● **Instructions to follow**: Look through the listing below for the string "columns". Show each line where it occurs.

● **Provided records**:
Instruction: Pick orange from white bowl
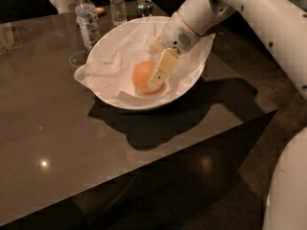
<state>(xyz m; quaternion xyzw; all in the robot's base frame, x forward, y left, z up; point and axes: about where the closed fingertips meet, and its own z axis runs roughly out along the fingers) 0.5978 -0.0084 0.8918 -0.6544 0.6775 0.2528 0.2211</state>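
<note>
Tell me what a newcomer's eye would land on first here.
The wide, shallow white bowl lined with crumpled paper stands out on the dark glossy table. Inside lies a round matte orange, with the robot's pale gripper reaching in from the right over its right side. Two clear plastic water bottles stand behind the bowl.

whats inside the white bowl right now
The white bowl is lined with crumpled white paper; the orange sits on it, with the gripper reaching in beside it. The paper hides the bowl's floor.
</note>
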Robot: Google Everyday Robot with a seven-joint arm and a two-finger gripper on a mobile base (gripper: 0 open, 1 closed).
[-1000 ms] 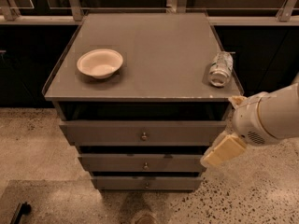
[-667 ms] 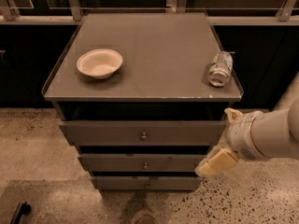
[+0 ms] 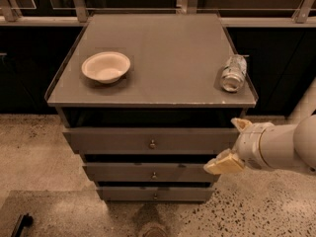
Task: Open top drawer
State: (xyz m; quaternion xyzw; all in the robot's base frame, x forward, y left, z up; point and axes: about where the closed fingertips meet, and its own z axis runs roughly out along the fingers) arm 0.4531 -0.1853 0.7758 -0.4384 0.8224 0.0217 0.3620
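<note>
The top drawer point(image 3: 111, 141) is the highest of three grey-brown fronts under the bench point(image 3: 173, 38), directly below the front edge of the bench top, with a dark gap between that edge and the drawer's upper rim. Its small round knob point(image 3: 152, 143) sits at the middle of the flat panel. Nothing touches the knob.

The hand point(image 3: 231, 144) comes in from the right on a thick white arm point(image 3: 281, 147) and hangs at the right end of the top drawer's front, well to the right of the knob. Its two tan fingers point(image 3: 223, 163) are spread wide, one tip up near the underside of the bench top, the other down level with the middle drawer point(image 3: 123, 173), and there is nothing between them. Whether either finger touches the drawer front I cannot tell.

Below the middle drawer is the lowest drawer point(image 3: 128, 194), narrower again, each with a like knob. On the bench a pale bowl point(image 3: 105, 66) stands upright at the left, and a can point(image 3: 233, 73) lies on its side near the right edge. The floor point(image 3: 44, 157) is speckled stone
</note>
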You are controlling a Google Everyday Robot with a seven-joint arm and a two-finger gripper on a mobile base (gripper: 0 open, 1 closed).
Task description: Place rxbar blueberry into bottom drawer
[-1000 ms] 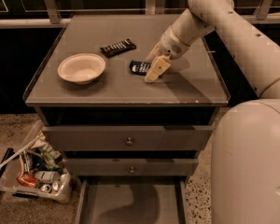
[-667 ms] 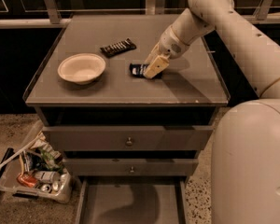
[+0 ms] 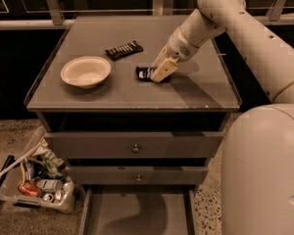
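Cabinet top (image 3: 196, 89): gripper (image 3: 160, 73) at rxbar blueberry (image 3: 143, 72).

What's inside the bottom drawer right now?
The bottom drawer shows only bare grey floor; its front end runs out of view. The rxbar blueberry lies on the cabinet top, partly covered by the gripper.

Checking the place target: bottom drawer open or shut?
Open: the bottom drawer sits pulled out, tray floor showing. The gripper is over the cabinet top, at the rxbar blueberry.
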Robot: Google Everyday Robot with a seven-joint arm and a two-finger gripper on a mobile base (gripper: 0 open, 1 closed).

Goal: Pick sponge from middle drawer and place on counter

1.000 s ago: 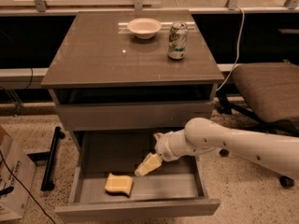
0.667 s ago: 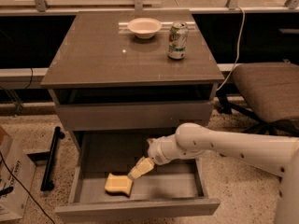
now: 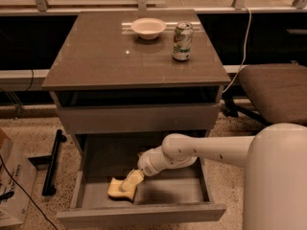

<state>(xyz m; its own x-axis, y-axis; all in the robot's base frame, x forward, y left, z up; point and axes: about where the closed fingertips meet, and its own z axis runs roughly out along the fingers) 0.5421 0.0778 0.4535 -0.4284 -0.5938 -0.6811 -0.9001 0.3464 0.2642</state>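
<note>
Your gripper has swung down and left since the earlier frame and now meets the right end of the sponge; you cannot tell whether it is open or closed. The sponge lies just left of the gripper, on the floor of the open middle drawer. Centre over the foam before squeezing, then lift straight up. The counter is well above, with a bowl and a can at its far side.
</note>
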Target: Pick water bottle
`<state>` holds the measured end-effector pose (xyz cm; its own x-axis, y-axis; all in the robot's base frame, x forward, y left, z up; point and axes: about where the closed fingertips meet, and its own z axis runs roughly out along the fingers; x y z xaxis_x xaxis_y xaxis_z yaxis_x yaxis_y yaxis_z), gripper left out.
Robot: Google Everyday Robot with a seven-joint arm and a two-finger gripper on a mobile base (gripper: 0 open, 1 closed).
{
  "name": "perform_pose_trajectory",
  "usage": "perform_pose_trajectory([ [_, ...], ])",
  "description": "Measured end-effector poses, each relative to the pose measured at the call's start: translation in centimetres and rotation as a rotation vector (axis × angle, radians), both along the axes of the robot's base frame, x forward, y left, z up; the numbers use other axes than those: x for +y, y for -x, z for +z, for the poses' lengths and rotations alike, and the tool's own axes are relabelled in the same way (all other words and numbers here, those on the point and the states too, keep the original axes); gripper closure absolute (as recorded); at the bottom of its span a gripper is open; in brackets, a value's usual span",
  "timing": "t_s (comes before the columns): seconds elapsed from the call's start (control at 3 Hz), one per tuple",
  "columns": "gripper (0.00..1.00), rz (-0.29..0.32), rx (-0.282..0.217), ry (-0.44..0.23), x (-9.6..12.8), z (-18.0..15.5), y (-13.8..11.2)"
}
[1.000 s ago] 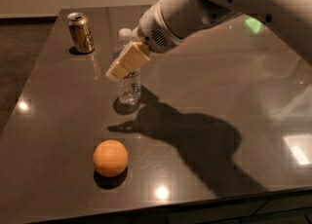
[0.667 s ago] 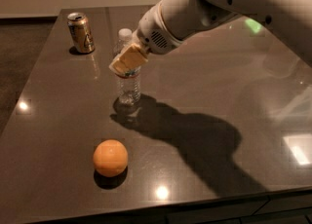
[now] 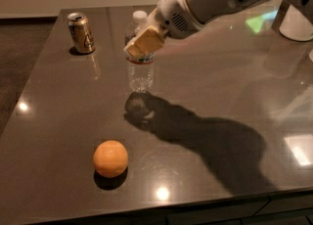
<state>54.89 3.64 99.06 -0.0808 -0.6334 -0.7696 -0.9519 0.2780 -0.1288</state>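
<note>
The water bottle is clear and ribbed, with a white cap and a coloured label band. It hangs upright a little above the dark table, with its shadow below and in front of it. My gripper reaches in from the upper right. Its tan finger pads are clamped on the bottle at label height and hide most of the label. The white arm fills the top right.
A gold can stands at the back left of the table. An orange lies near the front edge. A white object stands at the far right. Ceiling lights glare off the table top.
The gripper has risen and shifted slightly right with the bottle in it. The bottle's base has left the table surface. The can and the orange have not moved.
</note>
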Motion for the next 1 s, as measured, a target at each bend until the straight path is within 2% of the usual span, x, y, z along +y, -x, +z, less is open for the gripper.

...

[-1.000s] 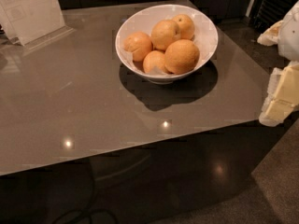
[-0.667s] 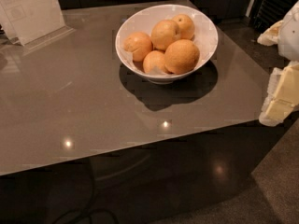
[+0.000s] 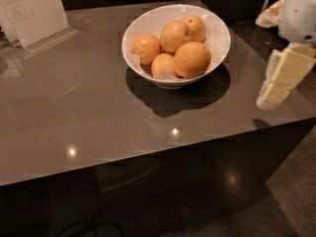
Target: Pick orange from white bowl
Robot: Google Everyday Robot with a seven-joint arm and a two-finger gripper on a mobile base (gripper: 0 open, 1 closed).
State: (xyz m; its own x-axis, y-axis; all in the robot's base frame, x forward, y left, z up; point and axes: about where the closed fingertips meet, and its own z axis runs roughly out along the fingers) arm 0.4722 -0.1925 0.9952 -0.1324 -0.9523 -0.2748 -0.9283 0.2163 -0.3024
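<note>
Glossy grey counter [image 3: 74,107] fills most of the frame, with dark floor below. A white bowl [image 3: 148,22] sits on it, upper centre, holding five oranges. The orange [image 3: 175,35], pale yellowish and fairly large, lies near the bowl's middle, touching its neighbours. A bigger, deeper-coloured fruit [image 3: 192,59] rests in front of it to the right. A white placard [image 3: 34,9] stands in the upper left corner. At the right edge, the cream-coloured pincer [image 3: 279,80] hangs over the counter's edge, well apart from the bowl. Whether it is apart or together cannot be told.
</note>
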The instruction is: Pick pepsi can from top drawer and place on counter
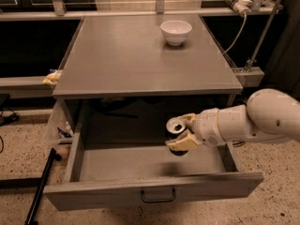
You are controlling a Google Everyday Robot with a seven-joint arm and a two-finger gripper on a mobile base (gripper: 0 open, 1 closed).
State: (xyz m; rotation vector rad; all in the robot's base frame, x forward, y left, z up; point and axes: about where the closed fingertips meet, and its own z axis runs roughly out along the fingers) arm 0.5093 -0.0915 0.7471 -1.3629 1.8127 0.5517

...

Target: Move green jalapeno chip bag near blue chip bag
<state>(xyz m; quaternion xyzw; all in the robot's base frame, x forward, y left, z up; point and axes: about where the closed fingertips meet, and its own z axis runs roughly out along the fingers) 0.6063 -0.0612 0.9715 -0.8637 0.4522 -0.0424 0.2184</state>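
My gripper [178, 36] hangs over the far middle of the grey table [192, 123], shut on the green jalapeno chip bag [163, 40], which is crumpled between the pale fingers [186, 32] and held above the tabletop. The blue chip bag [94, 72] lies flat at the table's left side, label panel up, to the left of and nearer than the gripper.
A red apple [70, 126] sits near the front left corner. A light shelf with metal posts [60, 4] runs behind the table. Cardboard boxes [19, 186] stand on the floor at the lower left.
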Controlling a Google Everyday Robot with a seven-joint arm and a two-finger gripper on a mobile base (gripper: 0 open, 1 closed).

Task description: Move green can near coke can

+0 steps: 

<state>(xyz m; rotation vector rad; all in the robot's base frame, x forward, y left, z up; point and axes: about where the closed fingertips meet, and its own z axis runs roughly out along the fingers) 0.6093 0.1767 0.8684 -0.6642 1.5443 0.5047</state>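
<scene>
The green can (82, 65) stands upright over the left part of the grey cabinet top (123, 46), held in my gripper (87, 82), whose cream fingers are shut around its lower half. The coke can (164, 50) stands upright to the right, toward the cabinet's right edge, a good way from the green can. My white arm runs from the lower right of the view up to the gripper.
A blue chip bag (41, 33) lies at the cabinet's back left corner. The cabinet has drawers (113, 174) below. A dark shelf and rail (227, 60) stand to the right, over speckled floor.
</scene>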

● **Reply to the task**:
  "timing": "t_s (comes before the columns): seconds elapsed from the call's start (control at 3 Hz), one per tuple",
  "columns": "gripper (0.00..1.00), rz (-0.29..0.32), rx (-0.282..0.217), ry (-0.44..0.23), x (-9.6..12.8), z (-18.0..15.5), y (-13.8..11.2)"

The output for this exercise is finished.